Я ехал опять в Кубу, опять по той же причине: он был районным центром. Чтобы прибыть туда, я должен был идти пешком к Ялама, в ближайшую станцию, сесть на поезд, идущий обратно в Хачамаз, и опять идти пешком по дороге мимо яблоневых садов моего бывшего странного хозяина.

Этот план, как и многие другие, никогда не осуществился. Когда я дошел до Яламы, то там обнаружил толпы молодых людей, которые собирались идти на выгодную работу лесорубов в прилежащих лесах. Зима и ее дожди были уже не далеко и прорабы должны были получить древесину до ее наступления. Они наняли меня также, без всякого вопроса и рано утром следующего дня я присоединился к группе в лесу. Мы постоянно рубили лес от зари до темна лишь с одним коротким перерывом на обед. Оплачивали очень хорошо, но работа была очень утомительной, и после вечерней еды я сваливался спать как мертвый.

В декабре древесина была изготовлена, и нас уволили. С деньгами, заработанными здесь и на мельнице, я мог позволить немного безделья, пока присматривал другую и лучшую работу. Было уже слишком поздно вступать в школу, но я должен был начать где-то, должен был найти кого-либо, кто мог мы мне помочь. Мне уже было двадцать и мое время уходило, чтобы мне успеть приобрести техническое образование, в котором нуждался.

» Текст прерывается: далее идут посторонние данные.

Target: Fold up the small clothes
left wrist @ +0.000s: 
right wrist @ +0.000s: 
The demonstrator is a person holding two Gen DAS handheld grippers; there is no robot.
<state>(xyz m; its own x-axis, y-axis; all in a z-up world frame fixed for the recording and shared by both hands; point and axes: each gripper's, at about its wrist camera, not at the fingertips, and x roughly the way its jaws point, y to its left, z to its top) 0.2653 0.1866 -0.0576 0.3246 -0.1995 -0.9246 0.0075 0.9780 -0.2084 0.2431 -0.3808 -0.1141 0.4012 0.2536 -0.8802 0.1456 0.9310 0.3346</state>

Такими были мои мысли, когда я прибыл в маленький Хачимаз. Без промедления я отправился в местный совет по поводу открывшихся вакансий в Кубе. Было время обеда, когда я постучал на дверях, чтобы зайти в пустую канцелярию, где осталась лишь голубоглазая русская девушка со светлыми волосами. Она был не только красивой, но и вежливой и гостеприимной и пригласила меня зайти в канцелярию и предложила сесть.

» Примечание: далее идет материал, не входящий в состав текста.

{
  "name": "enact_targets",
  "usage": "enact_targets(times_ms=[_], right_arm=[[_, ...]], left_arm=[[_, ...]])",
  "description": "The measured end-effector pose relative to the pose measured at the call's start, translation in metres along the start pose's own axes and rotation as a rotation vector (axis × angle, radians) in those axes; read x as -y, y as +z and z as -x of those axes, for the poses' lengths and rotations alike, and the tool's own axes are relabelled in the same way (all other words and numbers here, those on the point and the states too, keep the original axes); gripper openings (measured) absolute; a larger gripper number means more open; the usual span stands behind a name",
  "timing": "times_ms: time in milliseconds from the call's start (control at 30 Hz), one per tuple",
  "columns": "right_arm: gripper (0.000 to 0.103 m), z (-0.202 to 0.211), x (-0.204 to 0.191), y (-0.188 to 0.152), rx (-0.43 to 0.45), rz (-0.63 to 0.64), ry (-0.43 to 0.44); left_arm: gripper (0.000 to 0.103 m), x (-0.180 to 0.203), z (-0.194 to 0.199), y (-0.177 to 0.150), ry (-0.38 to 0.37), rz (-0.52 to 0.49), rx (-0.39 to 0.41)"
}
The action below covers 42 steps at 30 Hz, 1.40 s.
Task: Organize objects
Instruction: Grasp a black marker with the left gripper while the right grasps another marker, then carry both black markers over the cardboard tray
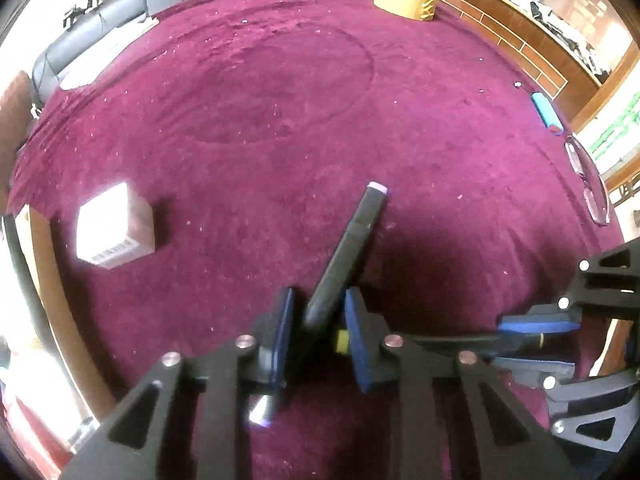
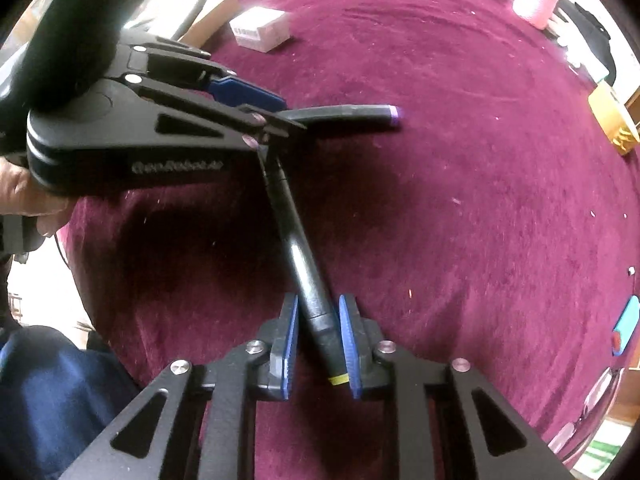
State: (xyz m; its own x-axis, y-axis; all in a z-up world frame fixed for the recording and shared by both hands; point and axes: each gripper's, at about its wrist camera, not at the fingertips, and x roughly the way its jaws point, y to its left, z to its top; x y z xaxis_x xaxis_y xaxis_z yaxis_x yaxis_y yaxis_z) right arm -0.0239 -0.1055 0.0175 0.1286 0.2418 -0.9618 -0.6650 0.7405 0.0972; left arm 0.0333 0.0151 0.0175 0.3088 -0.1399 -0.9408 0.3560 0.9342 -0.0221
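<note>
Left gripper [image 1: 316, 334]: fingers clenched on black marker cap [image 1: 348, 252], purple-tipped. Right gripper [image 2: 318, 344]: fingers clenched on black marker body [image 2: 308, 276], above maroon-covered table [image 1: 280, 112].

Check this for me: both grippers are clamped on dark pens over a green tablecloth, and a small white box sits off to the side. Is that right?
Not quite. The tablecloth is dark red, not green, as the left wrist view shows. The rest holds: the left gripper and the right gripper are each clamped on a dark pen, and a small white box sits off to the side.
</note>
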Motion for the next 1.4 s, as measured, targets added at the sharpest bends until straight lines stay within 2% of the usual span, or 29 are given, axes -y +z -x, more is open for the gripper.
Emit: enact_targets(times_ms=[133,233,300,367,433,467,567,733,800,933,1000,1033,1067,1100,1133,1400], right_arm=[[0.023,0.001,0.000,0.000,0.004,0.002,-0.010],[0.023,-0.002,-0.008,0.002,-0.004,0.007,-0.024],[0.024,-0.003,-0.010,0.002,-0.005,-0.007,-0.026],[0.025,-0.004,-0.011,0.002,-0.005,-0.035,-0.031],[0.017,-0.006,0.001,0.008,0.001,-0.092,-0.069],[0.016,-0.005,0.008,0.007,0.006,-0.125,-0.067],[0.016,-0.007,0.031,0.004,0.001,-0.244,-0.025],[0.018,-0.010,0.030,0.008,0.017,-0.251,-0.018],[0.019,-0.012,0.029,0.010,0.020,-0.239,-0.022],[0.017,-0.011,0.024,0.014,0.035,-0.203,-0.054],[0.017,-0.011,0.020,0.013,0.043,-0.202,-0.058],[0.017,-0.012,0.021,0.013,0.048,-0.211,-0.052],[0.016,-0.012,0.021,0.011,0.052,-0.219,-0.048],[0.016,-0.011,0.022,0.009,0.054,-0.228,-0.044],[0.016,-0.007,0.021,0.006,0.058,-0.236,-0.033],[0.016,0.014,0.026,-0.002,0.104,-0.270,0.002]], left_arm=[[0.026,0.007,-0.002,0.005,0.033,-0.040,0.013],[0.019,0.010,-0.001,0.002,0.053,-0.018,0.031],[0.016,0.008,0.001,-0.001,0.055,0.037,0.032],[0.014,0.002,0.004,-0.007,0.024,0.100,0.035],[0.014,-0.004,0.009,-0.014,0.026,0.154,0.045],[0.014,-0.005,0.010,-0.017,0.037,0.171,0.039],[0.014,-0.006,0.010,-0.025,0.034,0.203,0.045],[0.014,-0.006,0.007,-0.026,0.041,0.226,0.046],[0.019,-0.003,0.007,-0.025,0.047,0.215,0.045],[0.052,0.014,0.003,-0.021,0.047,0.146,0.035],[0.056,0.023,0.002,-0.022,0.088,0.113,0.047],[0.055,0.022,0.003,-0.024,0.090,0.128,0.067],[0.046,0.022,0.004,-0.026,0.092,0.126,0.080],[0.034,0.022,0.005,-0.027,0.093,0.124,0.092],[0.015,0.021,0.008,-0.028,0.108,0.131,0.106],[0.014,0.018,0.018,-0.036,0.135,0.156,0.135]])
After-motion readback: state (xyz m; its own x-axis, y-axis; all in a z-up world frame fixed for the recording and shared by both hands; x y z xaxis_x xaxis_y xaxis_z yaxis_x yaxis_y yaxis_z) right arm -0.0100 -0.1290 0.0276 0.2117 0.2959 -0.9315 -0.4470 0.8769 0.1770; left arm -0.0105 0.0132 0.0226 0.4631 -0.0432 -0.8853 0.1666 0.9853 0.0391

Через нескольких минут мы звали друг друга по именам. Ее звали Даша. Она была телефонисткой, чей отец был начальником багажного отделения на железнодорожной станции. Когда я сказал, что ищу работу, он сама предложила мне ее. Она была главным и единственным оператором службы, поддерживаемой яблочными садоводами региона, по экспорту их продуктов в Россию. (То было в 1924 году, когда по НЭП был разрешен частный бизнес). Даша искала помощника, и я подходил для этого, поскольку знал как русский, так и много других местных языков.

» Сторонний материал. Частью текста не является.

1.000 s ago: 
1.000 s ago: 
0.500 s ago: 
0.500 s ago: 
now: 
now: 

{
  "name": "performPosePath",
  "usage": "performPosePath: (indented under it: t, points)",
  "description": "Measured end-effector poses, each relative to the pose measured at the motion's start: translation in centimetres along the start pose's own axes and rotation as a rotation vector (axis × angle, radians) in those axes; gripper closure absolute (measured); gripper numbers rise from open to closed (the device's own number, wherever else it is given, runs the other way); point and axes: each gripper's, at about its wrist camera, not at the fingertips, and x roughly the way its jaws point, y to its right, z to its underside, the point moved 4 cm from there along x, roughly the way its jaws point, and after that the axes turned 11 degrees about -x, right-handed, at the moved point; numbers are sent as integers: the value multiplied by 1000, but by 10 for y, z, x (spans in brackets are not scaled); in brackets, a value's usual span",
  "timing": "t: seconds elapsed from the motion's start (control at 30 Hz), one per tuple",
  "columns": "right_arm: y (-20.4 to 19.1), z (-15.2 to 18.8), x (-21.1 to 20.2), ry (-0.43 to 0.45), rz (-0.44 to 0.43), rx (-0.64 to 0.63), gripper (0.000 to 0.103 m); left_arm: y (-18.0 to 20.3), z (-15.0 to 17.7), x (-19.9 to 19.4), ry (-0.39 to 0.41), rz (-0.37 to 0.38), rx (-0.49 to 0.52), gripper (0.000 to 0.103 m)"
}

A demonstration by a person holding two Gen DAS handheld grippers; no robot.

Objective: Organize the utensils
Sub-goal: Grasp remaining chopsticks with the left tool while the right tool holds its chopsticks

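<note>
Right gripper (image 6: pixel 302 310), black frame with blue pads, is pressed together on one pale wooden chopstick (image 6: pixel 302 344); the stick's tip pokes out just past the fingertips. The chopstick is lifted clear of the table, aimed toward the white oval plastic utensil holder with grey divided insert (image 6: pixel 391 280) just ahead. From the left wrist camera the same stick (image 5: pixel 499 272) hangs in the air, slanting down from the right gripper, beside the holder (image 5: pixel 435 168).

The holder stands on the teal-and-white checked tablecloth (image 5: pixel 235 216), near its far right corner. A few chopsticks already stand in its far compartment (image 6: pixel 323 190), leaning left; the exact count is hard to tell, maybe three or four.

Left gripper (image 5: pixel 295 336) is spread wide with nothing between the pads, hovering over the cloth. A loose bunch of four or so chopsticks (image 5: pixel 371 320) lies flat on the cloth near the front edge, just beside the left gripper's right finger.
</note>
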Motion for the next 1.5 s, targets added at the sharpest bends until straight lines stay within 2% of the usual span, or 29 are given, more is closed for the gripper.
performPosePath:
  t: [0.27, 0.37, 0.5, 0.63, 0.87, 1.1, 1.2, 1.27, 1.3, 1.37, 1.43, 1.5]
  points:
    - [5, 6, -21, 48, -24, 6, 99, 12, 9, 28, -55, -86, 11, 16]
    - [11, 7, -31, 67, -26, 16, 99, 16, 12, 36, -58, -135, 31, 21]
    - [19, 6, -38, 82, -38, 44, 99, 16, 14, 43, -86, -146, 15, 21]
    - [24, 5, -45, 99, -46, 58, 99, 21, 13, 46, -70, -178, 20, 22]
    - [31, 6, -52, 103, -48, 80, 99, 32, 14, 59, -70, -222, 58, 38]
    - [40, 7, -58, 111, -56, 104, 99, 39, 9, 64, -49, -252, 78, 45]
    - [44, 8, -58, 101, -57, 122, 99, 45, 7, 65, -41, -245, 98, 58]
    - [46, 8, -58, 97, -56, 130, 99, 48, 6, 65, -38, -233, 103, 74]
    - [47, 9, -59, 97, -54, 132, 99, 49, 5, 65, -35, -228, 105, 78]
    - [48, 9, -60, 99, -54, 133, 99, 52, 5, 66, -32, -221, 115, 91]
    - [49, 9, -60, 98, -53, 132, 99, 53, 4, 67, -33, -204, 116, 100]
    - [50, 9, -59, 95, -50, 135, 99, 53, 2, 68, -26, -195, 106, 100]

Весьма благодарный так же, как и был очарован этой красивой девушкой, я добровольно согласился взять ее ночную смену, чтобы она могла проводить вечера со своей семьей. Формальностей было немного. Хачмаз был не Баку или Москвой. Все, что я должен был делать, это заполнить бланк заявления, но почему я должен был обращаться с ним в местный совет, когда службу велась торговцами яблок, это было загадкой, решать которую у меня не было никакого желания. После заполнения формы, Даша взяла меня с собой домой, около рельсов, познакомила с своей матерью и набрала одеяла и простыни для моей постели на углу телефонного офиса.